> How to complete this task:
Reproduce the listing below exactly, except for its pictures.

> Supplied information:
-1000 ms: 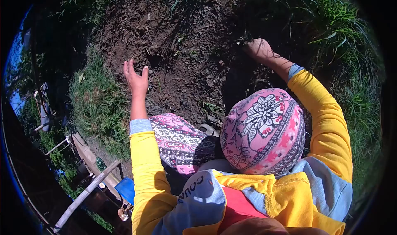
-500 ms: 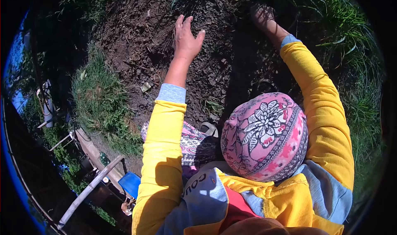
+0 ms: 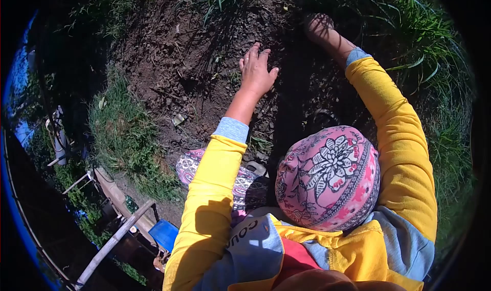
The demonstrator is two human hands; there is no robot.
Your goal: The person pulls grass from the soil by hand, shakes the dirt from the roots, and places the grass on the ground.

> Written solution:
-1000 ms: 
-500 ms: 
+0 ms: 
The demonstrator is two human hands; there is no robot.
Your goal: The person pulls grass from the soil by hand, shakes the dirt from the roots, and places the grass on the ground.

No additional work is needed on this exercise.